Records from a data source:
= = = =
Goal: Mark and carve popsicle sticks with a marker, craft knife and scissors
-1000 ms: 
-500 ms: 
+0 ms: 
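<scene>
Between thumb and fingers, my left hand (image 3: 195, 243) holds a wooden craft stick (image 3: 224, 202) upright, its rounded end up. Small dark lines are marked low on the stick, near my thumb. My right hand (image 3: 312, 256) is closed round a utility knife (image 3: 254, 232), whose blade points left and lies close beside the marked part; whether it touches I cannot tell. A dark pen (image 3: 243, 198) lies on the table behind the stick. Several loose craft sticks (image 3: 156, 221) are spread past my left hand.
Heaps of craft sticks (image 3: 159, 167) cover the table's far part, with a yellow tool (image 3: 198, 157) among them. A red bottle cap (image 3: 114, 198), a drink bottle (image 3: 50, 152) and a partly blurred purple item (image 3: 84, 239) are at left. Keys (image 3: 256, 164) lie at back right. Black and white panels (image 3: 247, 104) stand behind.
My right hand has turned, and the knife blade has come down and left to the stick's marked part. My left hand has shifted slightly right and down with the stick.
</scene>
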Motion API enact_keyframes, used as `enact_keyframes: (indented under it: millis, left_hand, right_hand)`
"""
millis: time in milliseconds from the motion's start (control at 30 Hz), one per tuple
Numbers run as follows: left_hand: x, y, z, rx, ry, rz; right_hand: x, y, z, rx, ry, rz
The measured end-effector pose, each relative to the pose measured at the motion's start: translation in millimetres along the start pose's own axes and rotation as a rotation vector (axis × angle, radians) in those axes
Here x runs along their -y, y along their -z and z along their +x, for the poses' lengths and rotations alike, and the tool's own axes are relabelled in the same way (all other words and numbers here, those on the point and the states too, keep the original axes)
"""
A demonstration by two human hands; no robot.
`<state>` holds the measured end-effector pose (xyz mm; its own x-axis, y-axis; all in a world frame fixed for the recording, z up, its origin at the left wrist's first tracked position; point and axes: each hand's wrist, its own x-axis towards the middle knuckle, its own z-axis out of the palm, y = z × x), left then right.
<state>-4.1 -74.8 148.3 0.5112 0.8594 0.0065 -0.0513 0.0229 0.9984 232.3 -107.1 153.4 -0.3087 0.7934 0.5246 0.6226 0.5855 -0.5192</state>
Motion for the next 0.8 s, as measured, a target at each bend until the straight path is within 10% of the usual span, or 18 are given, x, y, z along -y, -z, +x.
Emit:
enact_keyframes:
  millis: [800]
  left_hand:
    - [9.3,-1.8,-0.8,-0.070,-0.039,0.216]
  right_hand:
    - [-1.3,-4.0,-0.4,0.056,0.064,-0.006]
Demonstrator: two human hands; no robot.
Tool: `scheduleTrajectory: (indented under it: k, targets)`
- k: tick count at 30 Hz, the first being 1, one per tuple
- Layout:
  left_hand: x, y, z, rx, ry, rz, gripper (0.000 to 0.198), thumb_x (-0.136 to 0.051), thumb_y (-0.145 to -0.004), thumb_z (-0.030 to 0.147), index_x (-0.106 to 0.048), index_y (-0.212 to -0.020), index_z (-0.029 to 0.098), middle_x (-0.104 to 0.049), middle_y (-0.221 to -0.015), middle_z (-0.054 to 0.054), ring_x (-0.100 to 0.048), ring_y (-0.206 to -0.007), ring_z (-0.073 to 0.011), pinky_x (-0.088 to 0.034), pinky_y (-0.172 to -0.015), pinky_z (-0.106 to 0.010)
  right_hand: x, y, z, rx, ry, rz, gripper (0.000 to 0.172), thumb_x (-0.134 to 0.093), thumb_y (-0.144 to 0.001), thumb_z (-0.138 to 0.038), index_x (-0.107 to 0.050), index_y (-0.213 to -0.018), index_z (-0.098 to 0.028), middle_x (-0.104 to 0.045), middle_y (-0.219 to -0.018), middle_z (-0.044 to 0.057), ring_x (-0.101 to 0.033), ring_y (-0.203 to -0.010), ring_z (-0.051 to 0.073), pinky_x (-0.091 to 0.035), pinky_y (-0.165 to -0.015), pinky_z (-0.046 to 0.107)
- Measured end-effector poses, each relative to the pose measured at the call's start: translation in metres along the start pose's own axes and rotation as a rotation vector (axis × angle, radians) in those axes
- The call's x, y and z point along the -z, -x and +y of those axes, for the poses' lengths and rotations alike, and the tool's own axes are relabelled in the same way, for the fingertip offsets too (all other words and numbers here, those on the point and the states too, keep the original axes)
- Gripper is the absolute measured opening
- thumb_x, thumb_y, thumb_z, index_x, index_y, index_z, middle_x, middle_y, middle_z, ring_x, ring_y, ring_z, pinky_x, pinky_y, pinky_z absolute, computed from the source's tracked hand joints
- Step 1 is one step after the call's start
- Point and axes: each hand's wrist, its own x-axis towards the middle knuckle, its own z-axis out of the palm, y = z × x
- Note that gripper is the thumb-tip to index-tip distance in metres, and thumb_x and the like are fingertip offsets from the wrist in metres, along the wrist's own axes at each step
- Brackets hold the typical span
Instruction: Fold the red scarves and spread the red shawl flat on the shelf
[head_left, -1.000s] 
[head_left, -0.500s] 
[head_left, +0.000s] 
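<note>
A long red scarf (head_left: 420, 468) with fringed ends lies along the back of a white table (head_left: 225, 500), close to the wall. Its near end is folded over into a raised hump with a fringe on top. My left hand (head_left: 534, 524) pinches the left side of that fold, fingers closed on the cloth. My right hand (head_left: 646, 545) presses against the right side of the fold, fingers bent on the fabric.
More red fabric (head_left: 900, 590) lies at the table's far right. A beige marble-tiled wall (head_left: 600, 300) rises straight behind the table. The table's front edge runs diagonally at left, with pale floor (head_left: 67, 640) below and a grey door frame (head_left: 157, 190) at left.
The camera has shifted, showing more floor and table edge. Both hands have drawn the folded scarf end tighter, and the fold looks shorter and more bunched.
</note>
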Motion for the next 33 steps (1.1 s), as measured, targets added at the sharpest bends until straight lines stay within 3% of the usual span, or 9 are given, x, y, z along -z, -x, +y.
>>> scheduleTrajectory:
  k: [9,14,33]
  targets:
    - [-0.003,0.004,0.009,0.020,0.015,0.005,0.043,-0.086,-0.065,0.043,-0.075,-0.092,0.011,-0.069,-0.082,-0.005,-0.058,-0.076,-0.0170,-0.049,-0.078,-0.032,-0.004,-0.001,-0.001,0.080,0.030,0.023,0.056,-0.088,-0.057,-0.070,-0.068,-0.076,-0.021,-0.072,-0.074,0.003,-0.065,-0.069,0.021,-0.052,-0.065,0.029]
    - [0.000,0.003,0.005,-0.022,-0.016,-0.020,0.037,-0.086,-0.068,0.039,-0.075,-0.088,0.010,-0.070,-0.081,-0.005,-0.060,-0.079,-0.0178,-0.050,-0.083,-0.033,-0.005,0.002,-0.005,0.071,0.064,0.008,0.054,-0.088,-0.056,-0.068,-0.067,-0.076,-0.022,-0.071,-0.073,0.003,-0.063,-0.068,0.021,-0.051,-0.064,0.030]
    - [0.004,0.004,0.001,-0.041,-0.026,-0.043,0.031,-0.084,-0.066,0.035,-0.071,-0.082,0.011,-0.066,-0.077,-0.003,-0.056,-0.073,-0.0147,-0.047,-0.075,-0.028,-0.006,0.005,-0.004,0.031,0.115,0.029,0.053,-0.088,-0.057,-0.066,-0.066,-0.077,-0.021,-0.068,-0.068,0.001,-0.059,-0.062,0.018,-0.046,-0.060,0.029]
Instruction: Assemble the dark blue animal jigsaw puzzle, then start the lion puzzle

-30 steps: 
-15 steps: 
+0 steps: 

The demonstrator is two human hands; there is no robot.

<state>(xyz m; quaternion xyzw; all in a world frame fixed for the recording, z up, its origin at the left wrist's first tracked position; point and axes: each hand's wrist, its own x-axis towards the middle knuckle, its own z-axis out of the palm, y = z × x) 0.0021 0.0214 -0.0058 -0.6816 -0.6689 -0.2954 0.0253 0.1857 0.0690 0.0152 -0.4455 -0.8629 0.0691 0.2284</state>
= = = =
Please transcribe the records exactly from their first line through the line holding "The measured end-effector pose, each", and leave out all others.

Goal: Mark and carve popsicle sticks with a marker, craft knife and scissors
-1000 ms: 
-500 ms: 
+0 ms: 
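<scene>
Between thumb and fingers, my left hand (image 3: 195, 243) holds a wooden craft stick (image 3: 224, 202) upright, its rounded end up. Small dark lines are marked low on the stick, near my thumb. My right hand (image 3: 312, 256) is closed round a utility knife (image 3: 254, 232), whose blade points left and lies close beside the marked part; whether it touches I cannot tell. A dark pen (image 3: 243, 198) lies on the table behind the stick. Several loose craft sticks (image 3: 156, 221) are spread past my left hand.
Heaps of craft sticks (image 3: 159, 167) cover the table's far part, with a yellow tool (image 3: 198, 157) among them. A red bottle cap (image 3: 114, 198), a drink bottle (image 3: 50, 152) and a partly blurred purple item (image 3: 84, 239) are at left. Keys (image 3: 256, 164) lie at back right. Black and white panels (image 3: 247, 104) stand behind.
My right hand has turned, and the knife blade has come down and left to the stick's marked part. My left hand has shifted slightly right and down with the stick.
</scene>
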Motion API enact_keyframes, used as `enact_keyframes: (indented under it: millis, left_hand, right_hand)`
"""
millis: time in milliseconds from the motion's start (control at 30 Hz), one per tuple
Numbers run as follows: left_hand: x, y, z, rx, ry, rz; right_hand: x, y, z, rx, ry, rz
The measured end-effector pose, each relative to the pose measured at the motion's start: translation in millimetres along the start pose's own axes and rotation as a rotation vector (axis × angle, radians) in those axes

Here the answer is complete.